The inane title almost inspires hope at first: Surely the episode can’t be as bad as “Monkey Business” makes it sound. Yet it is about that bad, a listless hodgepodge of lightly considered subplots, as if Masters gathered up the sweepings of leftover ideas for season three and pasted them together. Every plot thread advances in a straight line, like the characters are in a forced march, with Masters’ half-asleep writers manning the bayonets.

The most dire storyline is the one that gives the episode its doofy moniker: Masters and Johnson earnestly undertake an effort to make a gorilla horny. The main problem that plagues “Monkey Business” is that last week, “Two Scents” already examined the supposed differences between animal desire and human desire with grace and insight. There isn’t much conceptual territory left in this area for Masters Of Sex to explore, and as such the zoo plot comes off as a series of contrivances designed to give us the image of a guy in a gorilla suit demanding to touch Virginia Johnson’s boob.

Despite Virginia’s humiliation, Bill is the character who ends up looking silliest, for his motivations shift implausibly as “Monkey Business” lurches along. At first, Bill rejects the gorilla research because it’s unbecoming of the Center For Reproductive Studies and not worth the splashy publicity that could result. Then he meets Jane’s impotent theater friend, Keith, who wins Bill’s sympathy. (Keith’s plight is illustrated with a broken-car metaphor so obvious that the character himself feels compelled to remark on its clumsiness.) So when Virginia starts to convince Bill to indulge her ape antics, Bill grumbles, “Oh, yeah, we should help a gorilla but not Jane’s friend Keith.” But Bill was the one who rejected Keith’s pleas, so why is he bitching to Virginia? If he wants to help Keith, nobody is standing in his way, as the proceeding events demonstrate. Virginia’s attitude toward Keith can be summed up as “Sure, whatever.”
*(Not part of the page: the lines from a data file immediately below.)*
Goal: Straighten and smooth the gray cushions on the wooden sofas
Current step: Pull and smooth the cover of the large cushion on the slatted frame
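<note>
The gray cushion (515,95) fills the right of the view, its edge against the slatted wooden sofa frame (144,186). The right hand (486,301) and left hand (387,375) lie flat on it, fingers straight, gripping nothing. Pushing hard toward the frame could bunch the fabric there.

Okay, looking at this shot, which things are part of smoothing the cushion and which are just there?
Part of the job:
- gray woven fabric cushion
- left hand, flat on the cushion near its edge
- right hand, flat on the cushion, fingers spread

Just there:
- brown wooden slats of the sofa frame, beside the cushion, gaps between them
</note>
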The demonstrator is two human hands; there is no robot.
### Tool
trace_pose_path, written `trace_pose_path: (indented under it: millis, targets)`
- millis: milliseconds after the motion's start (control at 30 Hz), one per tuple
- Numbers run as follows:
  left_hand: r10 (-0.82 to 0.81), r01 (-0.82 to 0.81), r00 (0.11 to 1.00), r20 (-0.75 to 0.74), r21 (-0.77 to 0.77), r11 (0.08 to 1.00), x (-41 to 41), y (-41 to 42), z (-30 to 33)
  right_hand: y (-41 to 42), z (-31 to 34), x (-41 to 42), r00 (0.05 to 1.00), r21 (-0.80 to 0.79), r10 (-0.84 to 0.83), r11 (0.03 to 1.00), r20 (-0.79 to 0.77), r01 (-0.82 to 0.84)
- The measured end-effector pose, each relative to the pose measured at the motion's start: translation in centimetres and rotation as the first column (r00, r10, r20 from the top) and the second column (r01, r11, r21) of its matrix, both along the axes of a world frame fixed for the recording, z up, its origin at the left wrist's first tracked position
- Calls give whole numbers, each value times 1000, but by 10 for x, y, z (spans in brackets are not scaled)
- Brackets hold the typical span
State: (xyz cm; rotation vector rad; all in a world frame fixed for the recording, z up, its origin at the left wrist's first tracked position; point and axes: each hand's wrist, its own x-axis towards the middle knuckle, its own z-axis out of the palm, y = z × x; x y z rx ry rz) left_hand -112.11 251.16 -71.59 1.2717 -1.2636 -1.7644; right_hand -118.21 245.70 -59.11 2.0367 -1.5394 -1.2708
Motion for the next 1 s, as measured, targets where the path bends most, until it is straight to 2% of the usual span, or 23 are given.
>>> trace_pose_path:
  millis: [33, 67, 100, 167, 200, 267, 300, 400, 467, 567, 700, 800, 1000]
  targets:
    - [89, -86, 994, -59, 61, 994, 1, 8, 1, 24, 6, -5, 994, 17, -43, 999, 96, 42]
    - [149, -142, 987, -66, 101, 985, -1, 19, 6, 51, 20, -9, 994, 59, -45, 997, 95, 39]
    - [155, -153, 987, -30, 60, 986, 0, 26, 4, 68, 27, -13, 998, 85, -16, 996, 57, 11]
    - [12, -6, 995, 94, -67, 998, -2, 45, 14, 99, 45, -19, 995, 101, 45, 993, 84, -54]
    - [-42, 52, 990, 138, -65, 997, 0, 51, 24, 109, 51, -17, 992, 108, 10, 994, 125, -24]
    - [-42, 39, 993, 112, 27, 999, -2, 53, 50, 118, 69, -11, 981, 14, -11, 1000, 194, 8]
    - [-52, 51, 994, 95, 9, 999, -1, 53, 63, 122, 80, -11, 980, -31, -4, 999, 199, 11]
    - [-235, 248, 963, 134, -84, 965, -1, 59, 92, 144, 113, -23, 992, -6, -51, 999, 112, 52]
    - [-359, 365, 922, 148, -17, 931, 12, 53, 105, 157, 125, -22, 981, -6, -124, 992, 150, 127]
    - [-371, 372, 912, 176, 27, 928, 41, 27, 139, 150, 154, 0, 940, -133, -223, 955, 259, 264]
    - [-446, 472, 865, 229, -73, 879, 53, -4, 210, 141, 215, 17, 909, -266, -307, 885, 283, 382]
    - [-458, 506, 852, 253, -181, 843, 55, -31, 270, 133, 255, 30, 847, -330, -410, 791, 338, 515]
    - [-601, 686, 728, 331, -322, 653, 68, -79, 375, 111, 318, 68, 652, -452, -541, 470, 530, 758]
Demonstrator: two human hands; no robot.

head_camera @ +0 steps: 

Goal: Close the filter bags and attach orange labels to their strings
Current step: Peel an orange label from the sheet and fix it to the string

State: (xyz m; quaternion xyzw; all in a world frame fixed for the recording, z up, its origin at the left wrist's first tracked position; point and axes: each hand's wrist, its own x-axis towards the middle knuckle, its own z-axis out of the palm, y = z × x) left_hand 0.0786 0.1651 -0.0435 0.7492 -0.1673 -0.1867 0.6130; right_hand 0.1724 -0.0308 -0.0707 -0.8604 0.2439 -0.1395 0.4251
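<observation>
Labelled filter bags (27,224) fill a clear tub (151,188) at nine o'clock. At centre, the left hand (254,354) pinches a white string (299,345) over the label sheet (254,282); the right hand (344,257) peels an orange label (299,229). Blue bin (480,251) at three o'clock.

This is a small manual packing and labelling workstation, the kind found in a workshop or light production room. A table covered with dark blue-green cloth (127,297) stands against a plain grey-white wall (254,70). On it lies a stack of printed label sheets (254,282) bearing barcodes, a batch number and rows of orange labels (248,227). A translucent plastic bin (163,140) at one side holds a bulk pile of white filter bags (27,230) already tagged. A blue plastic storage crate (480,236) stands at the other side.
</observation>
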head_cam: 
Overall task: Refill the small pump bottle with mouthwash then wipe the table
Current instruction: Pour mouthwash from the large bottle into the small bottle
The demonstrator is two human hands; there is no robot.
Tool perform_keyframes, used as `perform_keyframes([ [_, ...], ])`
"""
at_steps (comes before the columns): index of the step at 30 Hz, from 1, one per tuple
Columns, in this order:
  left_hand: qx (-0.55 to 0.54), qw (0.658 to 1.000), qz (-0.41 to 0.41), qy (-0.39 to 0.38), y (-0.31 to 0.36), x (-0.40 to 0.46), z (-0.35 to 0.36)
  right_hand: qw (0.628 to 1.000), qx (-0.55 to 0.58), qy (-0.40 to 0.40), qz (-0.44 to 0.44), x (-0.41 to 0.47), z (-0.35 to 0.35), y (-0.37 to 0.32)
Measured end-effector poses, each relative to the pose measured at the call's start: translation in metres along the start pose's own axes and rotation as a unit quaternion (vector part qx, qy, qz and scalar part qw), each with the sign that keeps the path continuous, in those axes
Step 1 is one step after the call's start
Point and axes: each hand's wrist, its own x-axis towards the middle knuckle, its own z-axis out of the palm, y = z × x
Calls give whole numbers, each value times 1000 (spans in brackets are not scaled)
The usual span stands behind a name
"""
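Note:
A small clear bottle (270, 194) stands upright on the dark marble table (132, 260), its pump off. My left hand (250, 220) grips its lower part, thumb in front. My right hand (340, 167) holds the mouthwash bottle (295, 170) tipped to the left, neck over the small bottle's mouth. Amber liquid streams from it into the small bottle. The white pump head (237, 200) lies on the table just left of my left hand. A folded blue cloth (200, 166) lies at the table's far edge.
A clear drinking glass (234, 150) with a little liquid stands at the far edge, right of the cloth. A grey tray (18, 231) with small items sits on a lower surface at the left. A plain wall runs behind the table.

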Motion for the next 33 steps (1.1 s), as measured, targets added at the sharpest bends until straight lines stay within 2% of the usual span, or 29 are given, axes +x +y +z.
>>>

The writers appear to sense that Bill’s logic linking Keith with the gorilla is tenuous, so—after a visit with the crazy ape lady who knows just how to summon Gil The Gorilla’s elusive erection—the script gives Dr. Masters an added motivation to go ape. When Dan Logan invites Virginia to attend the premiere of his company’s new buttered popcorn flavoring at the local cinema, Bill cockblocks Logan by insisting that alas, he and Virginia must attend to a flaccid simian. This meandering conversation takes three times longer than it should, until even the actors seem bewildered that they are still on camera. The eventual upshot is that Virginia is compelled to do ape research—the same research that was so exciting to her until she was offered the apparently enticing opportunity to eat chemical-drenched popcorn with her coworkers and her secret side piece. Who could pass up that enchanted evening?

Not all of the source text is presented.